Hace tan sólo unos días conmemorábamos con orgullo el aniversario de nuestra Constitución. Huelga decir que con ella se cimentaron los principios y las bases sólidas que marcaron nuestro presente y nuestro futuro como nación. Tras décadas de atraso social mediante la dictadura que asoló el país, la Constitución española se convirtió en el germen del progreso, del trabajo y de la convicción de aquellos y aquellas demócratas que, antes que nosotros, situaron al Estado español en un nuevo horizonte.

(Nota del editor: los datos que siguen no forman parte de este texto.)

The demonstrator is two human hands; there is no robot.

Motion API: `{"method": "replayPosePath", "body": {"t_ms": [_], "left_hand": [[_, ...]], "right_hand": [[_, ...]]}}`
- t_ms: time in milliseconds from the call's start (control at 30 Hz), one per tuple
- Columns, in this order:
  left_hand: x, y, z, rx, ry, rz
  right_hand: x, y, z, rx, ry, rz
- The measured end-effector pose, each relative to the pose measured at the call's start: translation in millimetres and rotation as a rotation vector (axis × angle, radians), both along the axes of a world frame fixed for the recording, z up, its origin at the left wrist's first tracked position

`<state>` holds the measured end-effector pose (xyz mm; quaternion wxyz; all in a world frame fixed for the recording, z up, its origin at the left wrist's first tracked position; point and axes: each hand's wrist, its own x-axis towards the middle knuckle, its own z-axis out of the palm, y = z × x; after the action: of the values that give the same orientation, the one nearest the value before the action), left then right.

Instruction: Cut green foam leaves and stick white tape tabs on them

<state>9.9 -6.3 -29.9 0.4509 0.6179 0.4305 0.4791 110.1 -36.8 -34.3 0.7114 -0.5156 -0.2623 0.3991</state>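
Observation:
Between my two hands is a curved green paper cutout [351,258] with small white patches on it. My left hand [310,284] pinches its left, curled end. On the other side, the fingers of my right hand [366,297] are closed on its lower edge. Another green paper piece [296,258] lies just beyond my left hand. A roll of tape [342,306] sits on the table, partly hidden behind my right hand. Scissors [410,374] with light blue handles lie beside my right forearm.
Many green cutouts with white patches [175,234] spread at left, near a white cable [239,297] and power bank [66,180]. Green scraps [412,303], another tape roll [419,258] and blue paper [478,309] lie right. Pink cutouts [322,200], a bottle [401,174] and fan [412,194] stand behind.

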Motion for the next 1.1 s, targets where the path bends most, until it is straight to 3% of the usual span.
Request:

Debemos, por tanto, quienes sucedimos a esos hombres y mujeres que firmaron la Constitución, entre ellos nuestro siempre admirado tío Juan de Dios Ramírez Heredia, recoger su testigo y continuar mejorando lo que aún nos falta. Somos inconformistas, por supuesto, pero conscientes de que necesitamos también altura de miras. Y entre ellas, las instituciones públicas, como garantes de nuestra democracia, deben ser las primeras que ejerzan, por imperativo legal, ese trabajo de mejora continua. Asegurando además que nadie se quede atrás. El tiempo apremia. Más aún cuando las sociedades avanzan a un ritmo vertiginoso y, con ellas, un sistema democrático que debe –como decimos, por imperativo categórico– contar con representantes políticos a la altura de las circunstancias.